Seniors who spoke at the council meeting represented four centers: the Hilos de Plata Senior Center; the Pavo Real Senior Center; the Southside Senior Center and the Memorial Park Senior Center.  Seniors had held virtual meetings with Ben Fyffe, Managing Director of Cultural Affairs & Recreation for the City of El Paso Texas, who also oversees the senior centers, met with them on May 5th and June 16th. In comparison to other Texas cities, El Paso’s senior centers are currently not open five days a week. 

Nine Senior Citizens did what they may never had done before, attend a city council meeting and spoke to Mayor Leeser and City Council members and asked that they senior centers be reopened.

Dora Villanueva, President of the Val Verde Neighborhood and a long-time member of the Hilos de Plata Senior Center was the first person to speak on the issue of the Senior Centers at the City Council meeting, as part of the Call to the Public segment.  In the Call to the Public segment, citizens can address any topic that is not on the agenda and speakers get three minutes to speak. At the three-minute mark they are told that their time is up and the speaker stops speaking so the next person can speak.
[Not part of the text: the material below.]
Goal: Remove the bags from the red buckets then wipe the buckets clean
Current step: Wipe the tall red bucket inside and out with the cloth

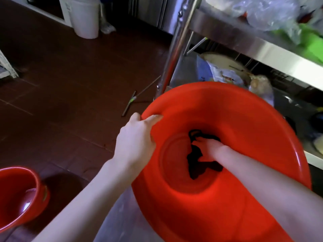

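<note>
A large red bucket (244, 119) fills the right half of the head view, tilted toward me. My left hand (136, 137) grips its near-left rim, thumb inside and fingers curled over the edge. Deep inside the bucket, my right hand (209, 147) presses a dark cloth (195, 165) against the bottom; its fingers are partly hidden by the cloth. A second red bucket (19, 194) stands on the floor at the lower left, with nothing visible inside it.
A steel shelf rack (244, 42) with plastic bags (272, 13) and dishes stands at the right, its leg just behind the bucket. A white bin (85, 18) stands at the back. A squeegee (132, 100) lies on the brown tiled floor.
</note>
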`<state>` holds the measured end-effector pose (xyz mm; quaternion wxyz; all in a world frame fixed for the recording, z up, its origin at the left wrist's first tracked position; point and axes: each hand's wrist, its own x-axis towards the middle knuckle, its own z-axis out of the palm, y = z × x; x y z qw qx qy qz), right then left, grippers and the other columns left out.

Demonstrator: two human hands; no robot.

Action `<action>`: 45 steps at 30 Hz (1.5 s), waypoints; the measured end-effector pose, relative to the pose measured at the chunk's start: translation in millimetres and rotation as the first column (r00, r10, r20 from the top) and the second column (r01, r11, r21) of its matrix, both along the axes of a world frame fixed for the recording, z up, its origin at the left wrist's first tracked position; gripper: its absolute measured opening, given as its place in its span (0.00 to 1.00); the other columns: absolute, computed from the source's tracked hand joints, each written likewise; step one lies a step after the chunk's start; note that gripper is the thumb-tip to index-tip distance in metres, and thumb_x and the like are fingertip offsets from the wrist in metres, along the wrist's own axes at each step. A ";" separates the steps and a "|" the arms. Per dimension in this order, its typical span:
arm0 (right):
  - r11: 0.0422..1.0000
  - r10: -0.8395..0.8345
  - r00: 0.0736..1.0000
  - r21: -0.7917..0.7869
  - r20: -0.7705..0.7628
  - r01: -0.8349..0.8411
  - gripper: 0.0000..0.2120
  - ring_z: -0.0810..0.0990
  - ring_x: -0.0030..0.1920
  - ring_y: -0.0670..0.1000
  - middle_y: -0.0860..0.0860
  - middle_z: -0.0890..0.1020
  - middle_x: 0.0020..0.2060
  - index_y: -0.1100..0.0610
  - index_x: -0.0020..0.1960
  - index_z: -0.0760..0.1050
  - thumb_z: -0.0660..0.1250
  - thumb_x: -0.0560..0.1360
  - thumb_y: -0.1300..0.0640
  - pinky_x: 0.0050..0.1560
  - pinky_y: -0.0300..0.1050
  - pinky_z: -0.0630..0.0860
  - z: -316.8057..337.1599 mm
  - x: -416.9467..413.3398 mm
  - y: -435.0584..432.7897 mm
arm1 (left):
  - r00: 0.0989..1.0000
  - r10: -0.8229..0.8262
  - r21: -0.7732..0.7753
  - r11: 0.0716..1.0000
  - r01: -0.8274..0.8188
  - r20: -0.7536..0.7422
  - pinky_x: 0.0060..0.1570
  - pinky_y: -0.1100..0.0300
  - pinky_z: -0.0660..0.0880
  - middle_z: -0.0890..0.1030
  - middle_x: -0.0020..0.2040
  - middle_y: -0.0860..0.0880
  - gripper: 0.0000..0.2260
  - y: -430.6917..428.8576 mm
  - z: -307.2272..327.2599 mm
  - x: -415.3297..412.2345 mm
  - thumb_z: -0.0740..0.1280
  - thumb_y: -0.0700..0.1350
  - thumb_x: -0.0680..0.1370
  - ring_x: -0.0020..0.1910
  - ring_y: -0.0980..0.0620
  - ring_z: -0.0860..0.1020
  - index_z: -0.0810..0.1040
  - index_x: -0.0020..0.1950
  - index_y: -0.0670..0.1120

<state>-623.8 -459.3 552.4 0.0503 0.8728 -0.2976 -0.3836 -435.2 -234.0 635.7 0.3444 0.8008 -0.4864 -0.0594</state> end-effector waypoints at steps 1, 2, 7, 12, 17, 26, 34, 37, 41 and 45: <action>0.999 -0.043 0.999 0.023 0.017 0.043 0.36 0.66 0.72 0.55 0.53 0.62 0.74 0.51 0.76 0.57 0.69 0.73 0.46 0.69 0.46 0.64 1.2 -8.1 -0.9 | 1.000 -0.012 0.005 1.000 0.012 0.008 0.44 0.49 0.77 0.69 0.45 0.48 0.31 -1.7 1.0 -0.8 0.62 0.37 0.72 0.44 0.39 0.77 0.71 0.69 0.64; 0.994 -0.102 0.993 0.041 0.059 0.100 0.38 0.66 0.72 0.55 0.53 0.61 0.75 0.51 0.76 0.57 0.70 0.72 0.46 0.70 0.47 0.64 0.4 -14.2 -0.8 | 1.000 -0.023 0.017 1.000 0.023 0.012 0.44 0.49 0.77 0.69 0.45 0.48 0.31 -2.0 2.1 -0.1 0.62 0.37 0.73 0.44 0.39 0.77 0.70 0.69 0.64; 0.961 -0.270 0.877 0.063 0.398 0.268 0.44 0.59 0.76 0.55 0.51 0.53 0.78 0.52 0.79 0.45 0.69 0.72 0.54 0.72 0.52 0.62 -18.8 8.5 7.7 | 0.993 -0.095 -0.040 0.994 0.098 0.069 0.46 0.46 0.77 0.71 0.46 0.46 0.29 4.5 19.5 22.5 0.64 0.34 0.73 0.44 0.39 0.77 0.74 0.69 0.59; 0.987 -0.086 0.827 -0.063 0.556 0.146 0.41 0.52 0.78 0.50 0.49 0.55 0.78 0.52 0.79 0.50 0.69 0.72 0.53 0.73 0.61 0.58 -26.6 77.5 2.4 | 0.977 -0.158 -0.020 0.987 0.162 0.143 0.44 0.47 0.78 0.72 0.48 0.44 0.28 -2.1 35.5 55.2 0.63 0.33 0.74 0.41 0.42 0.77 0.74 0.69 0.57; 0.981 0.196 0.839 -0.094 0.508 -0.172 0.32 0.51 0.78 0.48 0.46 0.58 0.77 0.50 0.78 0.55 0.62 0.76 0.56 0.73 0.63 0.47 -63.3 118.9 49.3 | 0.983 -0.086 -0.031 0.995 0.092 0.162 0.40 0.47 0.77 0.72 0.47 0.44 0.25 0.4 28.0 57.2 0.64 0.34 0.75 0.39 0.42 0.75 0.75 0.68 0.55; 0.806 0.576 0.803 0.052 0.154 -0.589 0.20 0.54 0.77 0.51 0.49 0.69 0.71 0.53 0.71 0.67 0.54 0.80 0.60 0.74 0.60 0.35 -78.0 64.4 81.6 | 0.986 -0.038 -0.010 0.999 0.040 0.162 0.42 0.45 0.76 0.71 0.47 0.44 0.26 9.9 23.7 59.2 0.63 0.35 0.75 0.41 0.40 0.75 0.74 0.69 0.57; 0.904 0.422 0.806 -0.253 0.414 -0.344 0.28 0.56 0.77 0.49 0.44 0.62 0.76 0.46 0.77 0.58 0.59 0.78 0.47 0.74 0.64 0.43 -57.5 107.5 48.7 | 0.977 -0.031 -0.033 0.999 0.039 0.209 0.37 0.46 0.77 0.68 0.44 0.46 0.27 10.0 25.4 41.8 0.64 0.35 0.73 0.35 0.40 0.74 0.75 0.68 0.58; 0.962 0.218 0.841 -0.253 0.496 -0.100 0.30 0.53 0.77 0.47 0.43 0.58 0.77 0.45 0.78 0.53 0.59 0.78 0.46 0.73 0.64 0.46 -46.5 114.4 24.4 | 0.978 -0.017 -0.027 0.999 0.023 0.208 0.35 0.47 0.76 0.68 0.44 0.46 0.27 12.8 26.7 39.1 0.63 0.34 0.74 0.35 0.41 0.74 0.74 0.69 0.58; 0.980 0.191 0.843 -0.143 0.502 -0.137 0.31 0.48 0.78 0.51 0.44 0.54 0.78 0.44 0.77 0.54 0.61 0.77 0.46 0.69 0.71 0.54 -60.1 114.0 39.9 | 0.976 0.005 -0.029 1.000 0.001 0.217 0.35 0.50 0.76 0.68 0.45 0.46 0.28 13.3 30.9 23.0 0.63 0.34 0.74 0.35 0.40 0.75 0.73 0.69 0.58; 0.926 0.351 0.857 -0.004 0.377 -0.377 0.25 0.43 0.78 0.53 0.46 0.51 0.79 0.50 0.75 0.62 0.58 0.79 0.50 0.67 0.76 0.40 -98.2 82.0 82.6 | 0.980 0.038 -0.026 0.999 -0.034 0.198 0.36 0.47 0.77 0.68 0.45 0.45 0.28 17.0 28.3 24.7 0.63 0.34 0.75 0.36 0.40 0.75 0.72 0.70 0.58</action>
Ms. Villanueva stated that many seniors who have been their friends and companions have died.  This past year, 23 seniors from the Hilos de Plata Senior Center and another approximately 23 seniors from Pavo Real have paid the ultimate price after having been isolated from their friends.  According to Villanueva, she was told by a city representative at an event at Grandview Senior Center, that three seniors committed suicide, but this statement is unconfirmed.  The event was held outside of the senior center and not inside. It is important to know that of the many seniors who have passed, they didn’t die due to Covid-19, but as a result of lacking daily interaction which caused them to be isolated, lonely and depressed.

Seniors have been told that their centers can only open three hours a day once a week.  City representatives are playing Russian Roulette with citizens who have endured isolation from their friends for over a year.

As if to put a band aid on the strong senior presence, an Opinion Editorial titled “City to open the senior centers in phases,” in the El Paso Times on June 27th City Representatives Cassandra Hernández-Brown from District 3 and Henry Rivera from District 7, who will be running for re-election, responded to the city council seniors by stating that the opening the senior centers for three hours a week was appropriate, but seniors strongly disagree.  The article, which seemingly was written by staffers, made no mention about how senior citizens were displaced by the Delta Welcome Centers.  The City and County plan awarded millions for the Opportunity Center and Emergent Health Care and displaced one vulnerable community for another, a fact that seems to have been swept under the rug.